Qual è stata la reazione di studenti e famiglie di fronte all’inaspettata novità? «Inizialmente tutti spaesati, noi, gli alunni e i genitori – dice Carla Corona, insegnante dell’Istituto Comprensivo di Villaputzu e San Vito – Poi ci siamo rimboccati le maniche, aiutati anche da qualche genitore che ha aiutato tutto gli altri a superare le difficoltà «informatiche»  Ogni docente si è organizzato autonomamente, scegliendo, a seconda della classe, le lezioni videoregistrate o quelle in diretta. In generale è piaciuta molto la parte live perché l’aspetto relazionale è quello più importante. Non basta dare compiti. Qualche alunno non aveva i mezzi e la scuola ha dato in comodato d’uso computer e tablets che il Comune di Villaputzu, molto presente, ci ha aiutati a consegnare grazie alla Polizia Locale».

Quanto ai bilanci, oltre alle carenze di attrezzature e linea internet, non tutto è filato liscio: «Alla fine di questo anno scolastico – spiega Piera Conconi – il bilancio didattico-educativo-sociale non è stato del tutto positivo sia per gli alunni che per i docenti. È stata un’esperienza negativa che ha reso il nostro lavoro ancora più difficile e ci ha messo di fronte a problematiche non facilmente risolvibili. Dopo qualche difficoltà iniziale, siamo riusciti a organizzare un lavoro che ha anche dato i suoi frutti da parte del maggior numero di ragazzi. Diciamo che chi lavorava in classe ha continuato a lavorare a distanza anche perché ha acquisito un metodo di lavoro e delle conoscenze che gli sono state di aiuto, chi invece lavorava poco in precedenza, ha raccolto poco perché ha carenze pregresse e manca di un metodo di lavoro efficace».

Una punta di tristezza per chi alle primarie e alle medie era all’ultimo anno: «È stato triste per le maestre delle quinte e per i professori delle terze della scuola media – racconta Ebe Pesce, maestra delle primarie a Muravera – salutare i loro alunni che dal prossimo anno cambieranno scuola, in maniera così anomala, senza un abbraccio, niente foto di fine anno in classe, niente feste, quest’anno ci sono mancati anche i “gavettoni” di chiusura dell’anno scolastico che erano il nostro incubo.

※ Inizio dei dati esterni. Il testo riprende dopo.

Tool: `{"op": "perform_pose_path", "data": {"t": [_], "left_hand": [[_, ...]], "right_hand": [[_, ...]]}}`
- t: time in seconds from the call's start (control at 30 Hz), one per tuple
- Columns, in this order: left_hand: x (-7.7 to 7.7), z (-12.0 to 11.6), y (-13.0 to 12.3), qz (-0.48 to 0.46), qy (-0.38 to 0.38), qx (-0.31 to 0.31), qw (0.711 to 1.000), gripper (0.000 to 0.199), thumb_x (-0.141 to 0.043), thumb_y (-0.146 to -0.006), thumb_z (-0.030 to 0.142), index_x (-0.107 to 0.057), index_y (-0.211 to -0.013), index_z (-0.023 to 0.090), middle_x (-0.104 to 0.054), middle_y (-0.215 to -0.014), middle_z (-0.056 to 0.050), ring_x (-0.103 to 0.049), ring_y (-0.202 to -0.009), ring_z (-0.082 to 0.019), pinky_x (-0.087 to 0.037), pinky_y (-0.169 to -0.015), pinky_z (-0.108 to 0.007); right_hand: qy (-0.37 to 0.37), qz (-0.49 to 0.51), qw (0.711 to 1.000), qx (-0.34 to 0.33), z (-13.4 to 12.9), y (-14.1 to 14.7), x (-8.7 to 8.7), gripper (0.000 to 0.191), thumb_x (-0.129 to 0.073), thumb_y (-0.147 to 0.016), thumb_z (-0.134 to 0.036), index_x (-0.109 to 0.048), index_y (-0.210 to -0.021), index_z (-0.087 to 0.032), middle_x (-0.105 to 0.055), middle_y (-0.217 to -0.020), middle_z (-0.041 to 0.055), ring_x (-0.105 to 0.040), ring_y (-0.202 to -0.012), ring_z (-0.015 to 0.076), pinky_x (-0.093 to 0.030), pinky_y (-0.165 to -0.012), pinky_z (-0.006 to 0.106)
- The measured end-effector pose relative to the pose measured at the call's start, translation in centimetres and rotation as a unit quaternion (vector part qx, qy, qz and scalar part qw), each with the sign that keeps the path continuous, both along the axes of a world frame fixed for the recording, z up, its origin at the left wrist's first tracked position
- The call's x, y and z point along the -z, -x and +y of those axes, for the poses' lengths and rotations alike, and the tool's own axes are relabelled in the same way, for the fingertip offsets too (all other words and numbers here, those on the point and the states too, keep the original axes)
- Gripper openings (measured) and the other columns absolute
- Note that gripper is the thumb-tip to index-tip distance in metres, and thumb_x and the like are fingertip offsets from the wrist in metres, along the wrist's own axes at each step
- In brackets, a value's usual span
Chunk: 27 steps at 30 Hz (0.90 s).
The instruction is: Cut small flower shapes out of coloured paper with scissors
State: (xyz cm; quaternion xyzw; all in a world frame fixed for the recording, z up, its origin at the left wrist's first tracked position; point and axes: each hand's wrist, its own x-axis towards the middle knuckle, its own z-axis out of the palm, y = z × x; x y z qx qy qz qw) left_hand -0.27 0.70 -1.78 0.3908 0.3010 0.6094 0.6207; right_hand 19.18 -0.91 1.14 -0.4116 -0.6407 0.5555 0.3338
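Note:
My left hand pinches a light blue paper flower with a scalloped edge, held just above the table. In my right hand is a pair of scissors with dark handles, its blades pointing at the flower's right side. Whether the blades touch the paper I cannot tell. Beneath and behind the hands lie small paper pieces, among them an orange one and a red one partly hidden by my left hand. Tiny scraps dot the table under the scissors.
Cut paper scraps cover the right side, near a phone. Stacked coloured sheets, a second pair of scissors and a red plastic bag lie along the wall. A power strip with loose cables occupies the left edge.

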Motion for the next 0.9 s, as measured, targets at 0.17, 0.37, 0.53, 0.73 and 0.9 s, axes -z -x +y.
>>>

I ragazzi ci hanno chiesto sino all’ultimo giorno la possibilità di riverdersi e stare un po’ assieme in classe o nel cortile della scuola, purtroppo non abbiamo potuto esaudire questo loro grande e giustificato desiderio».

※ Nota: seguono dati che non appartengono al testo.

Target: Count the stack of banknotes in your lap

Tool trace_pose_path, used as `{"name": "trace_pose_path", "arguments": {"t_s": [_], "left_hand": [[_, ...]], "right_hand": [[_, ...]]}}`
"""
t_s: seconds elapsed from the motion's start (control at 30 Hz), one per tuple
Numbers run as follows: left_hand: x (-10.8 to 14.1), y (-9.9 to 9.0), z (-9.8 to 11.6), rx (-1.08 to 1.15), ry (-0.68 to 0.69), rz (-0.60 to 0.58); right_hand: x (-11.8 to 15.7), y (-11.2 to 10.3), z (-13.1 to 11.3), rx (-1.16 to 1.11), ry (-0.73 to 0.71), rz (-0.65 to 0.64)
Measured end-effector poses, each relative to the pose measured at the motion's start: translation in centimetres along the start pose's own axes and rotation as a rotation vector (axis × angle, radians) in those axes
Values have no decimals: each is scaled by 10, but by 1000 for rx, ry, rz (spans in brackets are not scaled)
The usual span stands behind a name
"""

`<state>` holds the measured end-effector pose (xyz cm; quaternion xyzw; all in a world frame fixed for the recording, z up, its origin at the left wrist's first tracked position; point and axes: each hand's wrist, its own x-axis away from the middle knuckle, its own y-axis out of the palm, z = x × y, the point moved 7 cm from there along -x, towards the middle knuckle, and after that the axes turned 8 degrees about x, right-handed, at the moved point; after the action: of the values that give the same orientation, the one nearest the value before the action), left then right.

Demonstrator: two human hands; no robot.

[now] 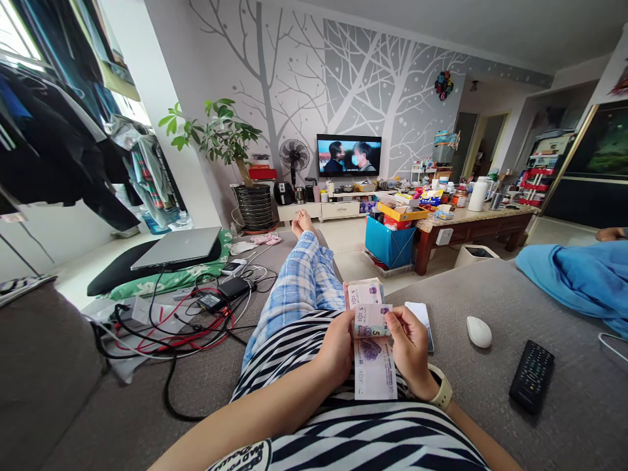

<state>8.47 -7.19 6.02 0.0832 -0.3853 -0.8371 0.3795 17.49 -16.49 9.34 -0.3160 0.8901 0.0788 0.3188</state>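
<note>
Both hands meet over my lap around a bundle of banknotes (375,373), purplish notes printed with a 5. My left hand (337,347) is closed on the left edge of the bundle, its fingers mostly hidden behind the paper. My right hand (411,350), with a pale watch (441,387) at its wrist, pinches the right edge with thumb and fingers. One note is bent across the middle, and the lower part of another hangs below it. More notes stick up at the far end. A phone (418,322) lies just beyond my right hand on the sofa.
A white mouse (479,331) and a black remote control (532,376) lie to the right on the grey sofa. Tangled cables (196,327) and a laptop (177,248) are on the left. Beyond my legs stand a cluttered coffee table (471,226) and a blue storage box (388,242).
</note>
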Motion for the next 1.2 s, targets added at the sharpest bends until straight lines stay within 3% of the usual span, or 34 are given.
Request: {"name": "trace_pose_path", "arguments": {"t_s": [0.2,0.4,0.57,0.63,0.87,1.1,1.2], "left_hand": [[3,-4,3,43,25,97],[10,5,5,14,-30,95],[12,8,0,6,-92,46],[13,9,-2,-5,-105,29],[14,13,-11,17,-157,9],[17,15,-11,-77,-156,-51],[17,16,-10,-112,-182,-75]], "right_hand": [[1,2,-4,-80,-47,-63],[-11,-5,19,-59,116,101],[-12,30,43,-376,324,-218],[-11,36,46,-420,362,-287],[-18,25,35,-490,253,-217],[-11,45,22,-842,451,-416],[-11,42,31,-715,438,-397]]}}
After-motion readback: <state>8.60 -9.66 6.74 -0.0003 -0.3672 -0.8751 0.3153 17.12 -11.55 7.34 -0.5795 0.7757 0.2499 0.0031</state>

E il prossimo anno? Probabilmente si tornerà in classe ma l’esperienza della didattica a distanza non andrà perduta: «Il prossimo anno scolastico ci trova preparati e con strumenti sicuri a disposizione – conclude Carla Atzeni, dirigente scolastica a Muravera – Questa infrastruttura ce la teniamo e pensiamo ad un utilizzo futuro, magari per attività di recupero».

L’organizzazione delle lezioni e la dislocazione degli studenti nelle aule è ancora in alto mare: «Aspettiamo le disposizioni del Govermo – dice Carla Corona – Vorremmo sfruttare tutti gli spazi a disposizione e dividere le classi a gruppi, ma finora sono solo ipotesi. Chiederemo, se sarà il caso, tutto l’aiuto possibile anche ai Comuni».